◆ Exercise: Beneath this task are records; print exactly the stretch of them from the line with "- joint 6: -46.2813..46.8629" through the line with "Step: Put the", both ends included.
::: Supplied material :::
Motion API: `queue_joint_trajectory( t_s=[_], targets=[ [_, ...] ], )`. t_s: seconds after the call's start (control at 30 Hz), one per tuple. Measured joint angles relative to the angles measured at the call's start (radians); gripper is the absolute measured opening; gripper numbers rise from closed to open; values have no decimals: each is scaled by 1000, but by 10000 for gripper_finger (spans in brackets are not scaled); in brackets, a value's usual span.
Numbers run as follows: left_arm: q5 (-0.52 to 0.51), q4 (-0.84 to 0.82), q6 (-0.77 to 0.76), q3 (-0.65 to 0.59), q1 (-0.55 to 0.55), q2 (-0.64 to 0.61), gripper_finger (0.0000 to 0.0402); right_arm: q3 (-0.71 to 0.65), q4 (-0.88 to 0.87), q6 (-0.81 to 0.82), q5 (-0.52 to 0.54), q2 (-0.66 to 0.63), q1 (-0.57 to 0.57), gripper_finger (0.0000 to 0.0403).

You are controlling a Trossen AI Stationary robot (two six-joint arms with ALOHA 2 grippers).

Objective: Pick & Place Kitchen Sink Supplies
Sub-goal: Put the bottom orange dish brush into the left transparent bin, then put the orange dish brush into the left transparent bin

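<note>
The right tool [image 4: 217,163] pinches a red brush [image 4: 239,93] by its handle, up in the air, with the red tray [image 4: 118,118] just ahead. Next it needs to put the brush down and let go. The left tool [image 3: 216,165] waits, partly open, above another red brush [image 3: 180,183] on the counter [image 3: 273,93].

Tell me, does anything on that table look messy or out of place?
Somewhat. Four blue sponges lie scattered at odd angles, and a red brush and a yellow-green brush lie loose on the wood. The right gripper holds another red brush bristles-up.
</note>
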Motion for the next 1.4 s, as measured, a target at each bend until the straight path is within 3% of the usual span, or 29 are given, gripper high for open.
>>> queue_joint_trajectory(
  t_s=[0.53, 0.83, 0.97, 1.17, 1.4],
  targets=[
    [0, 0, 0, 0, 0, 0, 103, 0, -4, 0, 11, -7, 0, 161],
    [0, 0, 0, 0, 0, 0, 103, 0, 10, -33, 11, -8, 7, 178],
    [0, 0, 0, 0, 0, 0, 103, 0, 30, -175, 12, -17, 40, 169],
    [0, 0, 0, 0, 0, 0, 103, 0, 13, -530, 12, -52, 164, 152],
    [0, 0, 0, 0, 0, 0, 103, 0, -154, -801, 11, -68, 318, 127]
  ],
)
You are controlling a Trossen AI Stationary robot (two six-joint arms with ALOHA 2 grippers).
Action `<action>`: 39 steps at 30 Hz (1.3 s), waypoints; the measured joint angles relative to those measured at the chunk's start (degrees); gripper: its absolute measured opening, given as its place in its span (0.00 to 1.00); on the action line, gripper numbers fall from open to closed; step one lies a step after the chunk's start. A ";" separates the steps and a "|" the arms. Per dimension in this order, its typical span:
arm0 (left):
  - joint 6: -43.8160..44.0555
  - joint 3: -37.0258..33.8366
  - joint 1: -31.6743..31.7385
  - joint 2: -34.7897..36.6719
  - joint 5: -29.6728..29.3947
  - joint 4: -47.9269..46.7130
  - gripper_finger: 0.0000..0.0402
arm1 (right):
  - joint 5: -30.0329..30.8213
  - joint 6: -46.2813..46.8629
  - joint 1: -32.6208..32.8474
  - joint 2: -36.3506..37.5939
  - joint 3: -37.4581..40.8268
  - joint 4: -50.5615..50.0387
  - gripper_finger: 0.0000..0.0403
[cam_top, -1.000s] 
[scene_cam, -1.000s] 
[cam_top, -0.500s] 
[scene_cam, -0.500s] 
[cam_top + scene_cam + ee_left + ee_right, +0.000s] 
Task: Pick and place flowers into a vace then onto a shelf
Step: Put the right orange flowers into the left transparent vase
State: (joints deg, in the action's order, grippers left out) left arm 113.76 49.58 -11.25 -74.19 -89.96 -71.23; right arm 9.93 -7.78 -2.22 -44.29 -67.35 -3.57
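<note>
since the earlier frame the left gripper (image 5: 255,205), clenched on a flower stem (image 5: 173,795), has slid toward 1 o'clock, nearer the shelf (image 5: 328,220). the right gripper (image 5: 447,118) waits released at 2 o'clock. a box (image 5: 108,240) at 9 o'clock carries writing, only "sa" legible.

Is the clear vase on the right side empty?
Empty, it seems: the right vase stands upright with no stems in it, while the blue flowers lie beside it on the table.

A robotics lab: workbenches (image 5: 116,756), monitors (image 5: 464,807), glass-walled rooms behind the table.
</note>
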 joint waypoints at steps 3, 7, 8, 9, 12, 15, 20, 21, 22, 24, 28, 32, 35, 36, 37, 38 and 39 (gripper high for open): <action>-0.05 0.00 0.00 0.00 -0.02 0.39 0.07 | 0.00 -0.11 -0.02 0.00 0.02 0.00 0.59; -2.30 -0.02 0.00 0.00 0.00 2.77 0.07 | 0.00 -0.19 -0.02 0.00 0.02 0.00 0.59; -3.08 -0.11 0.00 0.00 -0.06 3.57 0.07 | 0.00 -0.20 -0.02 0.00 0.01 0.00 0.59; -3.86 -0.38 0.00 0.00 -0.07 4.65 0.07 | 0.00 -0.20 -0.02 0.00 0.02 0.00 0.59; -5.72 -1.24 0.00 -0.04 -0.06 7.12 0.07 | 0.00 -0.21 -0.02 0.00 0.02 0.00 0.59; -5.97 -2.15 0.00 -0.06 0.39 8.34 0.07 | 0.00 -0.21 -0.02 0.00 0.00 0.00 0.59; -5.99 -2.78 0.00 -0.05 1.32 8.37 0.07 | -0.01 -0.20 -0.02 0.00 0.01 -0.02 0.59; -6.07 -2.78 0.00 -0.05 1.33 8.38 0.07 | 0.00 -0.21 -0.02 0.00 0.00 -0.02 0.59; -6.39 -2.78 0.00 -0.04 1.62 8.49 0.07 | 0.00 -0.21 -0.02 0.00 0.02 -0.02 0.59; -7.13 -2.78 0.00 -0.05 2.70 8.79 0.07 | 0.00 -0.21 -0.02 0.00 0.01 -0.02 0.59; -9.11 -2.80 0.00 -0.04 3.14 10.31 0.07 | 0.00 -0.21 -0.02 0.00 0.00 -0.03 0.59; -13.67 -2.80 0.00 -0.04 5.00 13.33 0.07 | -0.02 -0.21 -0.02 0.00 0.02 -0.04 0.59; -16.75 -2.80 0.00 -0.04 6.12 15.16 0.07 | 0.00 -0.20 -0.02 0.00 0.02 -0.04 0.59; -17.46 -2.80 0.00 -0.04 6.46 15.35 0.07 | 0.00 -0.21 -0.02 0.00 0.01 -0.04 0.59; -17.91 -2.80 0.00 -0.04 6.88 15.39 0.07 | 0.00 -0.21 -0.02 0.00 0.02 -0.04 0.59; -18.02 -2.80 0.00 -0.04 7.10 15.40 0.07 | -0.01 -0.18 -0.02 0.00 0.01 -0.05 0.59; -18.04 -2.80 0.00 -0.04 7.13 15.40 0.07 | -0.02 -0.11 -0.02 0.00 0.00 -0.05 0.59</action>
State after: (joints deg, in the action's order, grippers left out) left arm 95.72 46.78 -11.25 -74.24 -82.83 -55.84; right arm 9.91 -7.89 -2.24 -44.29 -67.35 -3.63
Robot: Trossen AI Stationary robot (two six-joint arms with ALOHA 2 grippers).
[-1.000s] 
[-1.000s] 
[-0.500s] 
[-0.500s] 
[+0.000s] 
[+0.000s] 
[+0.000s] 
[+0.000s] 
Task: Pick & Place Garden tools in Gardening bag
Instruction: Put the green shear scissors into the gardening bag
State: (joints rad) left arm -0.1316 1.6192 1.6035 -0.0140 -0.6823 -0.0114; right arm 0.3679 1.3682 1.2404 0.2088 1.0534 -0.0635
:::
◆ Output for this task:
  - joint 6: -46.2813..46.8629
  - joint 1: -32.6208..32.8474
  - joint 2: -36.3506..37.5939
  - joint 3: -37.4581..40.8268
  - joint 4: -50.5615..50.0387
  - gripper_finger: 0.0000..0.0403
[cam_top, -1.000s] 
[scene_cam, -1.000s] 
[cam_top, -0.500s] 
[scene_cam, -0.500s] 
[cam_top + scene_cam + ee_left + ee_right, +0.000s] 
Task: Pick and place flowers into a vace then onto a shelf
Step: Put the right orange flowers into the left transparent vase

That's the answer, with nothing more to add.